Measuring Feature Success
Three things to measure to learn if your feature is truly succeeding!
Building a product is part art and part science. Where you lie on that scale from science to art depends on the product manager, the organisation, the market and more. However, one thing is certain, its important to measure whatever it is you are building. Validating your hypothesis is the only way to learn from your users and grow!
As a product manager, I measure the success of any feature I ship using three — yes, just 3 — simple yardsticks. Its very easy to give in to the temptation of measuring along many more dimensions especially given how cheap it is to instrument your product, but it pays dividends to keep it simple! Occam’s razor states that among competing hypotheses, the one with the fewest assumptions should be selected ….or in other words, Keep it simple silly!
So, what are these 3 buckets?
A feature is built to be used (duh!) and therefore measuring how users are engaging with your feature is pretty important. Measurements here typically include metrics such as how many times users are using a feature, how often they are using it, when are they using it and so on.
Engagement is well understood so I won’t dive more into it but a word of caution: Its often very easy to fall prey to vanity metrics and by extension its pretty easy to pass off a feature as successful solely based on engagement numbers. The ultimate success of a feature depends on more than just engagement, it also depends on relevance which is measured by the other two buckets!
Users are the sole reason for your existence & they must be your sole obsession. Its important that you understand who they are and tailor your product to meet their needs. Measuring along the user dimension helps you to validate the fact that the user you built the feature for — the target persona — actually matches the ones using the product.
The key here is to start from your target persona and break it up into smaller individual chunks that can be measured in a meaningful way to validate your hypothesis. For example, you are a building a data saver feature for your product. The target user persona is potentially someone on a metered connection in an emerging market where connectivity is poor and expensive. Measuring this involves the following individual chunks: geography, device profile, internet speed etc. In practice however, you might be surprised by the things you learn by doing just this. Maybe, in addition to emerging markets you notice a whole chunk of users coming from parts of the world with high data speeds. That could potentially mean that your users are more conscious about data usage than you originally anticipated or that they really love tinkering their preferences across the board. Each of these will spark off newer questions and more measurements.
Answering the unknowns surfaced by measurements like these will go a long way in bolstering your understanding of who really uses your product, their circumstances and will help you truly be in sync with your users.

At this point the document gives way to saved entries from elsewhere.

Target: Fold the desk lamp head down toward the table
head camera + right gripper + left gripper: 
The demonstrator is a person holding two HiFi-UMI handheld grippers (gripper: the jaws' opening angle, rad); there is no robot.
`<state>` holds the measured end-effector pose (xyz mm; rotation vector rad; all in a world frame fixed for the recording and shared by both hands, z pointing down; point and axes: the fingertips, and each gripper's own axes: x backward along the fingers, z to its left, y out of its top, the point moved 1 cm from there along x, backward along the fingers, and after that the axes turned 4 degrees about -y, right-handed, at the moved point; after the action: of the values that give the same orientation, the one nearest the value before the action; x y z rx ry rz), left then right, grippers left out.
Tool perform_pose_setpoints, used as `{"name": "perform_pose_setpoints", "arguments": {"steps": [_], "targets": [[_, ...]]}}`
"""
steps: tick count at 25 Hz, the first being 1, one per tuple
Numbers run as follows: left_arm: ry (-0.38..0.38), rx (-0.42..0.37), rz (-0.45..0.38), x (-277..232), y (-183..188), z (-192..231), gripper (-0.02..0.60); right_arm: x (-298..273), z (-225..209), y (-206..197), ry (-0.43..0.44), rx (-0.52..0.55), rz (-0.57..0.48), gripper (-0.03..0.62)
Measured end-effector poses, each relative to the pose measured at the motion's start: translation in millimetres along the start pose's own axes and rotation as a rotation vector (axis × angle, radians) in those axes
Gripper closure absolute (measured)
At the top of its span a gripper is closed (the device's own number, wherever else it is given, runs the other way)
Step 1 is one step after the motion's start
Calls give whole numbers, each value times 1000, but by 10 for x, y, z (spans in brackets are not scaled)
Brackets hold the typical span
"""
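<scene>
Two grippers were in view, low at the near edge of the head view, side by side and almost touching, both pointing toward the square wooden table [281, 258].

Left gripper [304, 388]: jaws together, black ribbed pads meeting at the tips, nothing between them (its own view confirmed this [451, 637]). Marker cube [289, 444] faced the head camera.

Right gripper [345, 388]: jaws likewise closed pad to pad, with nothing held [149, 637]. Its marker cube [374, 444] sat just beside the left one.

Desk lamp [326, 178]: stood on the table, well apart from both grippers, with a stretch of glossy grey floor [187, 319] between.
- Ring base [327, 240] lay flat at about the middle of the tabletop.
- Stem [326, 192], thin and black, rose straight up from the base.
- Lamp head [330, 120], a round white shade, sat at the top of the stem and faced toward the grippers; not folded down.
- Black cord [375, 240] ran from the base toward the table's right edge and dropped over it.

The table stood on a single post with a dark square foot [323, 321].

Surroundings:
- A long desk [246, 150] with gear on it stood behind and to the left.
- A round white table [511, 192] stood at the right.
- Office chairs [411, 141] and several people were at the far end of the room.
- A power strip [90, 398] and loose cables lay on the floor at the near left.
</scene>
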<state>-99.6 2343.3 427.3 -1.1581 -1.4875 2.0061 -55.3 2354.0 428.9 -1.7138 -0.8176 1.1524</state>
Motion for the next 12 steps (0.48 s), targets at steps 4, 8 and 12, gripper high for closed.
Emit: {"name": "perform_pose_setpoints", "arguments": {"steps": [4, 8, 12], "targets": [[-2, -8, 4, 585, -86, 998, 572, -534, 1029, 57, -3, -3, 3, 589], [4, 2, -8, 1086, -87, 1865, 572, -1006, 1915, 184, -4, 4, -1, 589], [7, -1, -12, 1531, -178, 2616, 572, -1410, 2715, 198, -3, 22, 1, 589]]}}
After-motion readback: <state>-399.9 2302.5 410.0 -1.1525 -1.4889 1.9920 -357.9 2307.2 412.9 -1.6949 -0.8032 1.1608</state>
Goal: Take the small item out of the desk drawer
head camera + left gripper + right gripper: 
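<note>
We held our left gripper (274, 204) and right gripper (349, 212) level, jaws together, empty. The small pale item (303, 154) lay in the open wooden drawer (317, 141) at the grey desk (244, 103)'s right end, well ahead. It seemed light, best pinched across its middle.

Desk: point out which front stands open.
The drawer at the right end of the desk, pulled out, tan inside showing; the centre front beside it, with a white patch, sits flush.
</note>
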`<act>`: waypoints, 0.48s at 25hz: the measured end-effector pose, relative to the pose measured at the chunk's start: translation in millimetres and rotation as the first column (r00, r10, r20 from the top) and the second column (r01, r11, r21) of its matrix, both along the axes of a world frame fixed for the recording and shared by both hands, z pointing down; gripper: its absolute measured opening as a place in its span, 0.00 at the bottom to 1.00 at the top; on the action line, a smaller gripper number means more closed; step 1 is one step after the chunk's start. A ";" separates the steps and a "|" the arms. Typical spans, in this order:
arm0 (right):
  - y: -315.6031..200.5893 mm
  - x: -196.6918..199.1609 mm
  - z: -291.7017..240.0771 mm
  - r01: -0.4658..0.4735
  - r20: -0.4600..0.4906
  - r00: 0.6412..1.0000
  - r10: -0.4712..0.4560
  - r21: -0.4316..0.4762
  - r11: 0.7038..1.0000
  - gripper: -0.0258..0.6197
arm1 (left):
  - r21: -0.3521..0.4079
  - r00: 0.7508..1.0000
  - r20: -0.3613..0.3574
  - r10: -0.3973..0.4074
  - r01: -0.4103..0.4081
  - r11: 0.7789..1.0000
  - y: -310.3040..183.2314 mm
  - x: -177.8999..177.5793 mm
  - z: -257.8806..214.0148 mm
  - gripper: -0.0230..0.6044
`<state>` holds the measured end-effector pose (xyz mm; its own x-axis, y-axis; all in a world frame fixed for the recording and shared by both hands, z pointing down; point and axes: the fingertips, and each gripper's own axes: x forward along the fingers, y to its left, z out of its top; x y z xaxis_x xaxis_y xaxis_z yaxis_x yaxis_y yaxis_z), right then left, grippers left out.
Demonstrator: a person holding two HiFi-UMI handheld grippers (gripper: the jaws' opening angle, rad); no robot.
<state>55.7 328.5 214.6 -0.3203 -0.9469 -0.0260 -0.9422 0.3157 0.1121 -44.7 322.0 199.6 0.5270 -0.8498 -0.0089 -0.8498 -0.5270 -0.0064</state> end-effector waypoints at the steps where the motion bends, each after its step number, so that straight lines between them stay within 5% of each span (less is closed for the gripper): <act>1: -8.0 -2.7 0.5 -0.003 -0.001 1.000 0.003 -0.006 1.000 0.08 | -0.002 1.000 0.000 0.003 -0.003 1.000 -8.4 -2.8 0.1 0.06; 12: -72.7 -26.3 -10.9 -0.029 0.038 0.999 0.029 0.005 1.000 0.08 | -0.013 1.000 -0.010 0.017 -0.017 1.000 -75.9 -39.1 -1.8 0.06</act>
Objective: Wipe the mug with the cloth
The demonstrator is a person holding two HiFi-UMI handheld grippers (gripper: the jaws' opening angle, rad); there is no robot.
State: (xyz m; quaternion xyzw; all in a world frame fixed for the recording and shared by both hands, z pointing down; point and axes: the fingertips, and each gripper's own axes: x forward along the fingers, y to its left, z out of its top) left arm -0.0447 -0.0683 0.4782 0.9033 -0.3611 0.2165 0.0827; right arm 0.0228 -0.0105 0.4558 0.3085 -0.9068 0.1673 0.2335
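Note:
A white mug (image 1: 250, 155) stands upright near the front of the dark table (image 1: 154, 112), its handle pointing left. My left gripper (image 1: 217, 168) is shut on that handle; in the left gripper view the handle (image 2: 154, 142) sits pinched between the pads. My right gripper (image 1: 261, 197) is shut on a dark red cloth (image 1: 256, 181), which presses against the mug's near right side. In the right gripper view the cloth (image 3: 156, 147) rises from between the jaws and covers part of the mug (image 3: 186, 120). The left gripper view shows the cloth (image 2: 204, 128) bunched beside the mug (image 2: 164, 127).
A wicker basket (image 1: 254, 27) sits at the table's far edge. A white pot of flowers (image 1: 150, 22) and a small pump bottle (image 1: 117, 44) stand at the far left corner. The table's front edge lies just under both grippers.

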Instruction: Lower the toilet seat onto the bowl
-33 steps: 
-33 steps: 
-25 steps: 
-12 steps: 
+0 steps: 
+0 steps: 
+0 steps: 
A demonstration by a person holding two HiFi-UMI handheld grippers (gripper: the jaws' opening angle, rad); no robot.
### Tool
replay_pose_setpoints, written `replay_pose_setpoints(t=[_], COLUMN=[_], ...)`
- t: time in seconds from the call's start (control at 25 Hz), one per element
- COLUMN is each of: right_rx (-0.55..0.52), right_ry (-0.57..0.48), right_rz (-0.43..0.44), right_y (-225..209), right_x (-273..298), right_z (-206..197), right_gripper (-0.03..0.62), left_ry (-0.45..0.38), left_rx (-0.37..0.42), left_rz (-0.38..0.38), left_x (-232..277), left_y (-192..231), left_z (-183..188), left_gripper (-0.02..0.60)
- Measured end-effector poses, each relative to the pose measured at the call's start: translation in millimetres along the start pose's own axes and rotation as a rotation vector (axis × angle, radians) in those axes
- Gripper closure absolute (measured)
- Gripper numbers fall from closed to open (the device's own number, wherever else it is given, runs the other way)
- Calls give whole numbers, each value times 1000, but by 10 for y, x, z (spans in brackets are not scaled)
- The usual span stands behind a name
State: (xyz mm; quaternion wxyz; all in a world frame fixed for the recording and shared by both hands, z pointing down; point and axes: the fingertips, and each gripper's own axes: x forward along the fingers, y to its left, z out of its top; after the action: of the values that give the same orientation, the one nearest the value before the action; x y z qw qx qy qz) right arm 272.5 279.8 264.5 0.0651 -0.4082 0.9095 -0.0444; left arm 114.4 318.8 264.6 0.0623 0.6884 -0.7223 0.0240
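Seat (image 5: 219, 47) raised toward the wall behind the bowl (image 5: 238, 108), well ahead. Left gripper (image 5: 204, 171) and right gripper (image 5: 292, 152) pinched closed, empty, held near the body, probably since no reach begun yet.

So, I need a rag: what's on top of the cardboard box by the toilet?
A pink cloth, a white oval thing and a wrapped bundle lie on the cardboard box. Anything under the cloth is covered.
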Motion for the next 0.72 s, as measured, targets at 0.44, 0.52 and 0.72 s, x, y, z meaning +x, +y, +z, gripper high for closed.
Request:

It seems pretty obvious to state but the best products are those where every feature blends in with the rest to offer a cohesive, seamless experience. New features can either be additive — they enable a whole new experience — or multiplicative — they enhance the existing experience significantly. Every feature that you bolster a product with has to earn its place with users.To truly understand why users are using a certain feature,it is imperative to measure the context in which in they use it. To me personally, this is the most the important dimension to consider!
Let’s consider the ability to mark a conversation as unread in a chat app. Its a pretty basic feature and is multiplicative in nature. It allows users to quickly scan any new messages in real time and flag it for their attention at a later time. It makes them less antsy about going to a group chat with 100 messages when they don’t have the time. The key here is to measure how this feature affects everything else. If a user can mark a chat unread, they are more likely to click through on a notification for new messages, dive in and out of chats to catch up and come back to your app even in situations when they can’t immediately respond. So by measuring these seemingly related behaviors, we begin to understand the how and why behind the feature.
Measuring the ripple effects of your feature really helps you understand the broader context of how it fits in with the overall experience. It helps you tie together understanding of who your users are and how they are engaging with it by tempering that with the context in which they actually use it.
Ship, Measure, Learn, Repeat!
Measurement and successes aren’t ends unto themselves! As you chug along your journey of dreaming up the latest and greatest and measuring along these three dimensions — Users, Engagement & Context — you are bound to discover new problems to solve and shinier things to build. After all, the fun is in making!
True makers are those who engage in measured insanity!